[Given entries — start]

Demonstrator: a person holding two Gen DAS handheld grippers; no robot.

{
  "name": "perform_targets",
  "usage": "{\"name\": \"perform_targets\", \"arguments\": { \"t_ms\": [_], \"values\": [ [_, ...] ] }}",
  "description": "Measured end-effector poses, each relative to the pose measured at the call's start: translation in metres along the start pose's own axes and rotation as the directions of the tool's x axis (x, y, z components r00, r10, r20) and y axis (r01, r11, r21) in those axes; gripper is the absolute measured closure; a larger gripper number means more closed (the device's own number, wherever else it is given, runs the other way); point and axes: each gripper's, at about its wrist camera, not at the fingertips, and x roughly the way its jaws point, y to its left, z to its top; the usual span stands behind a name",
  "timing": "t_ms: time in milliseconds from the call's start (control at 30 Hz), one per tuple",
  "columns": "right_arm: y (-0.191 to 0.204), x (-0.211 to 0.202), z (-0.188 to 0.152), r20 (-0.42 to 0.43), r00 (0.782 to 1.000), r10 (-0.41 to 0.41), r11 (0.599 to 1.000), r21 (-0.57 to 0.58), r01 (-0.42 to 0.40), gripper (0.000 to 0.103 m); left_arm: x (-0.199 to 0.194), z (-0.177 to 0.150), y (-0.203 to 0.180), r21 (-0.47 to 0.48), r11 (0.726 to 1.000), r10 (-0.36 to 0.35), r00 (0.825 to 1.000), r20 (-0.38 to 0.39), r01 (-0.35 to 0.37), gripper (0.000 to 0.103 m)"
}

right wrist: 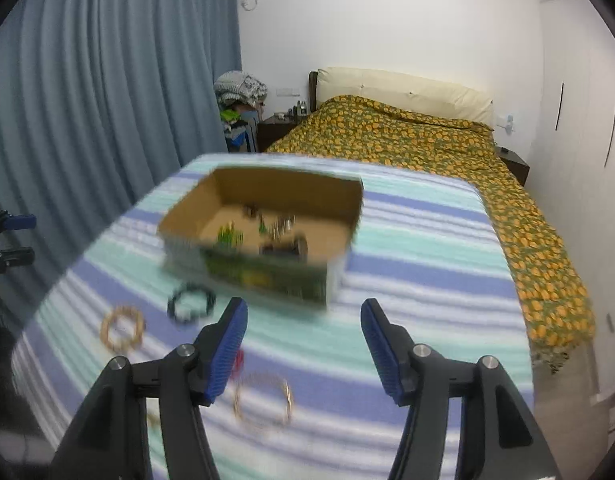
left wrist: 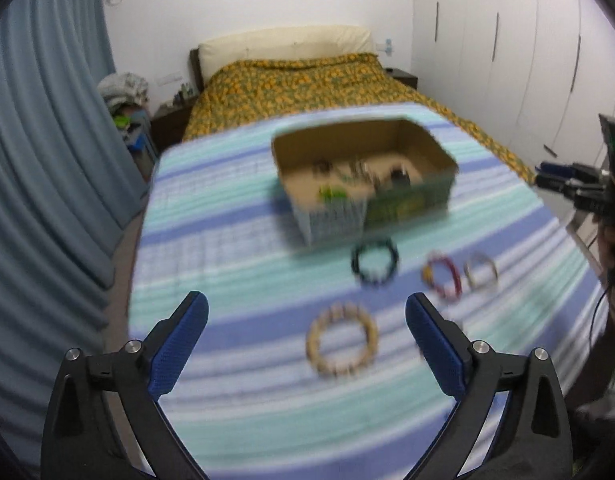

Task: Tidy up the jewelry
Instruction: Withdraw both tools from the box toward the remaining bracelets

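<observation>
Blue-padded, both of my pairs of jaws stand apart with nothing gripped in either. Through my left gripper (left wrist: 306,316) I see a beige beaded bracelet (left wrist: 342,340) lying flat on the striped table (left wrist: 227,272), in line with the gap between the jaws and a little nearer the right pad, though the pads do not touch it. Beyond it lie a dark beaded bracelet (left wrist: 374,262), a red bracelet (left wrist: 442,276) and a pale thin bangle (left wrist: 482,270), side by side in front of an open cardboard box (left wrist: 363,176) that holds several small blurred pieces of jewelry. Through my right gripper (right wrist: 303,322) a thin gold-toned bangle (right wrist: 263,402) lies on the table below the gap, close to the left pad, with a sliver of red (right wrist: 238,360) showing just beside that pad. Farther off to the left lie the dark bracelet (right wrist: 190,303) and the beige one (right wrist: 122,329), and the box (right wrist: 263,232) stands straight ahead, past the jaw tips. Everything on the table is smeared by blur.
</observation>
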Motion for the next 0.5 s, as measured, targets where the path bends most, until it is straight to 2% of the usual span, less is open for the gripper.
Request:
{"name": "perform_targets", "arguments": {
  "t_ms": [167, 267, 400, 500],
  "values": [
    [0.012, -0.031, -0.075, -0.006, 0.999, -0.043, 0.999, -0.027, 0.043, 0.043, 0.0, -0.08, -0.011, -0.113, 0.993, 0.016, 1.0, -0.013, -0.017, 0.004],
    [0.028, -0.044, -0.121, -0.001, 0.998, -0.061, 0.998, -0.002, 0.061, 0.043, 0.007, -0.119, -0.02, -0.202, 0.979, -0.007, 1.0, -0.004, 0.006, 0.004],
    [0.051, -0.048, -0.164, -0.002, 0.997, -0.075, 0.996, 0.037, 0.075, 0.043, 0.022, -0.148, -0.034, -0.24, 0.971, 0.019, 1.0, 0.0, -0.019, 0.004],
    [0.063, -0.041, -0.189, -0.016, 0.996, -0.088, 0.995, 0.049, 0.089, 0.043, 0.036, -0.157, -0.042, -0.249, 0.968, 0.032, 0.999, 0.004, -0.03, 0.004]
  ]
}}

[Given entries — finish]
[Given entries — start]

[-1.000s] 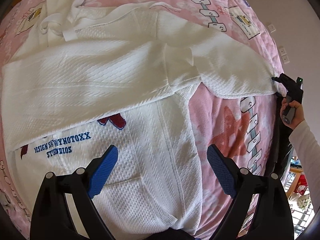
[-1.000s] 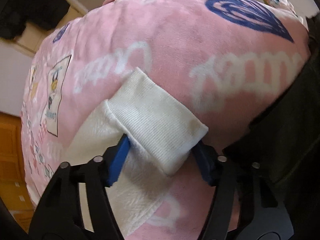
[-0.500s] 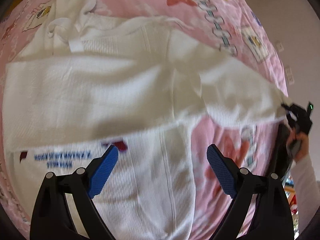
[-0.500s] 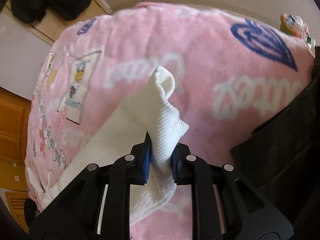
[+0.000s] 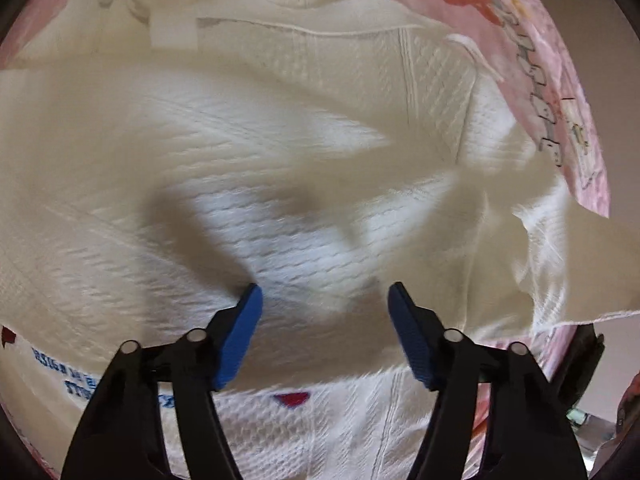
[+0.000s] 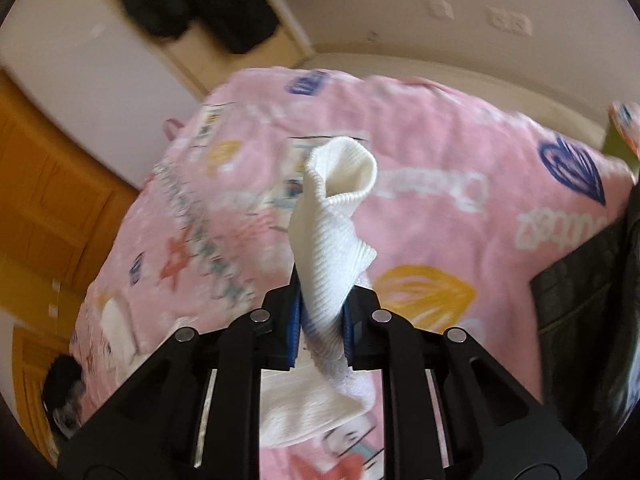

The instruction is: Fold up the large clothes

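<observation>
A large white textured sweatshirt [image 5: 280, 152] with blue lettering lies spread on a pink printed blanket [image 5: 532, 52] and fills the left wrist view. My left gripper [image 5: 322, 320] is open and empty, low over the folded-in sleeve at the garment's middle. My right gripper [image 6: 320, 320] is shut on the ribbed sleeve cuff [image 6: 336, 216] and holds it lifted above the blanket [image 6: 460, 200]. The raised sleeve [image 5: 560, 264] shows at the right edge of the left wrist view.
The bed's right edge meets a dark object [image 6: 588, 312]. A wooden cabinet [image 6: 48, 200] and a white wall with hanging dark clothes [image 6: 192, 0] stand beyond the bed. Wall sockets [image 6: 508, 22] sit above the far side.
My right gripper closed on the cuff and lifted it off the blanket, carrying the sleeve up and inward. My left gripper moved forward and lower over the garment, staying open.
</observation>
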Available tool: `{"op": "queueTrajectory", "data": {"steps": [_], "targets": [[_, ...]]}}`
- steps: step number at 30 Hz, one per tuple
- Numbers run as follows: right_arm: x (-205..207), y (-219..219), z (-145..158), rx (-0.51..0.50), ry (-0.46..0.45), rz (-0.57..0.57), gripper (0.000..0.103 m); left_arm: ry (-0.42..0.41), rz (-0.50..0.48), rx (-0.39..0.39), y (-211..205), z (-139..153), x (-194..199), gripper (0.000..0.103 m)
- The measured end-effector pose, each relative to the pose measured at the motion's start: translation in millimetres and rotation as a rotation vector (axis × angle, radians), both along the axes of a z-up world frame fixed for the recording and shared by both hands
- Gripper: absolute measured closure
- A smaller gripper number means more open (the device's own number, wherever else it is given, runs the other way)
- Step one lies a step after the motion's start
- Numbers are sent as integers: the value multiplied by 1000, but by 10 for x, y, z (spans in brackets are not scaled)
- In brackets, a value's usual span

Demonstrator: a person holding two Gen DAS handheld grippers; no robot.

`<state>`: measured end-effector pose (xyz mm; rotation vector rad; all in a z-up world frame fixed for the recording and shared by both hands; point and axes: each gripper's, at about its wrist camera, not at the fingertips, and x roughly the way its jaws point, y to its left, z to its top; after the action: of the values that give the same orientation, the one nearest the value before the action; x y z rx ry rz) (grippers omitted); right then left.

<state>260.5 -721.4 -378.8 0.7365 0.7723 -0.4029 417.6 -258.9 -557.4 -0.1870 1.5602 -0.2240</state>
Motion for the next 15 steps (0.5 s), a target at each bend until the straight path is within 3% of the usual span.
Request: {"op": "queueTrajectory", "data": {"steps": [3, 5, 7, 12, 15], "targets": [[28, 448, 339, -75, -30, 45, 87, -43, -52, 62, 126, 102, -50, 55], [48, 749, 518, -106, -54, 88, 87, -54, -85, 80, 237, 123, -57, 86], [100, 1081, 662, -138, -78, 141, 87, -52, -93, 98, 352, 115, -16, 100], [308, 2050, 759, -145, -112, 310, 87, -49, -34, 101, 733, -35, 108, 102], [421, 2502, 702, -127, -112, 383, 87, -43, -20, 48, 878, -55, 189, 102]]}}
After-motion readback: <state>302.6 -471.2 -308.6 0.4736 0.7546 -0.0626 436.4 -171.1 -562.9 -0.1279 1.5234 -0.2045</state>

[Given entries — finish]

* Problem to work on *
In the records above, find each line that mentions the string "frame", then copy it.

* Solution to this task *
- The measured end-effector pose, each relative to the pose measured at the motion's start: translation in millimetres and rotation as a rotation vector (axis × angle, radians), both along the axes of a z-up world frame fixed for the recording and shared by both hands
`<state>`: measured end-effector pose (xyz mm; rotation vector rad; all in a z-up world frame fixed for the recording and shared by both hands; point and axes: each gripper's, at about its wrist camera, not at the fingertips, and x roughly the way its jaws point, y to its left, z to its top; after the action: of the values that give the same orientation, the one nearest the value before the action; x y z rx ry rz) (grippers omitted); right then left.

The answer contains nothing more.